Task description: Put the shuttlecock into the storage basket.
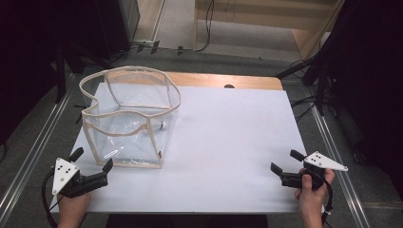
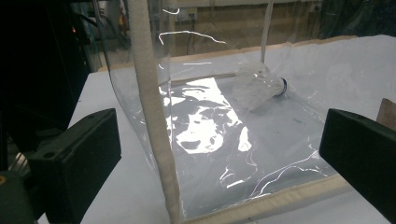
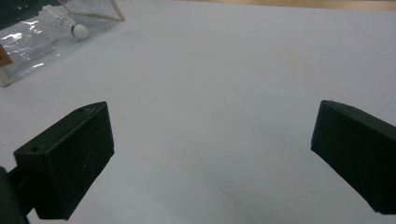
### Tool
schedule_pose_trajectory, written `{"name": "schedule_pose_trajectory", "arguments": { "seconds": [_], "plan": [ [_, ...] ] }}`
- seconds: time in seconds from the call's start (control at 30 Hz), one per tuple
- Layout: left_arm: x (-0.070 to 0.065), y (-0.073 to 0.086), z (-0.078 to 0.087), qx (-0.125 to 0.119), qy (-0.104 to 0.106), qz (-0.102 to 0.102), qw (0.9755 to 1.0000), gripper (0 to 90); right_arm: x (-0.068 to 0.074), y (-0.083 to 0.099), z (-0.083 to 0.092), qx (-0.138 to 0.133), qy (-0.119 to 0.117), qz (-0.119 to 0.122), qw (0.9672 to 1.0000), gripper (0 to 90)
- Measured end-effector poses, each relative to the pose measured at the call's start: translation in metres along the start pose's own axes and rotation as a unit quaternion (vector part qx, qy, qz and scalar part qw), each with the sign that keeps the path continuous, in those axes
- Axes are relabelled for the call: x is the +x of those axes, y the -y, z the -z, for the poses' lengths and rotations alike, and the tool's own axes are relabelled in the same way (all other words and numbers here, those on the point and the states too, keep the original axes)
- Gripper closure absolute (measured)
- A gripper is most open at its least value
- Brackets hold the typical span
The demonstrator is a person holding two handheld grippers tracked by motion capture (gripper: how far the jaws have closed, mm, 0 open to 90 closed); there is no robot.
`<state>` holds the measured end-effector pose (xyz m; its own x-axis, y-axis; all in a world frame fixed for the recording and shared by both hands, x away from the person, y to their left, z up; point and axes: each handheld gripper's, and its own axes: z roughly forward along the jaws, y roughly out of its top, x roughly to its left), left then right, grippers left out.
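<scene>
A clear plastic bag with cream fabric trim (image 1: 126,118) stands open on the left of the white table (image 1: 228,142). A white shuttlecock (image 2: 259,86) lies inside it on the bag's floor, also seen as the shuttlecock (image 3: 63,22) at the far upper left of the right gripper view. My left gripper (image 1: 92,160) is open just in front of the bag's near corner (image 2: 161,140), nothing between its jaws. My right gripper (image 1: 285,161) is open near the table's front right, over bare white surface.
A wooden strip (image 1: 223,80) with a dark hole runs along the table's far edge. Metal rails (image 1: 332,147) flank both sides. Cables lie on the floor beyond.
</scene>
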<state>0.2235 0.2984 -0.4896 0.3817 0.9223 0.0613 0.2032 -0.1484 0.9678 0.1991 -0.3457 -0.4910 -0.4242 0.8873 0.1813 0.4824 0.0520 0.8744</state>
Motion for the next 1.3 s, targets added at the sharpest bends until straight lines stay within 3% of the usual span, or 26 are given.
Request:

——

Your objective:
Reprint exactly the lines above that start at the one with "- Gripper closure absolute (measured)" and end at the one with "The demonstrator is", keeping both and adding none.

Solution for this exercise:
- Gripper closure absolute (measured)
- A gripper is most open at its least value
- Brackets hold the typical span
The demonstrator is a person holding two handheld grippers tracked by motion capture (gripper: how far the jaws have closed, mm, 0 open to 90 closed); there is no robot.

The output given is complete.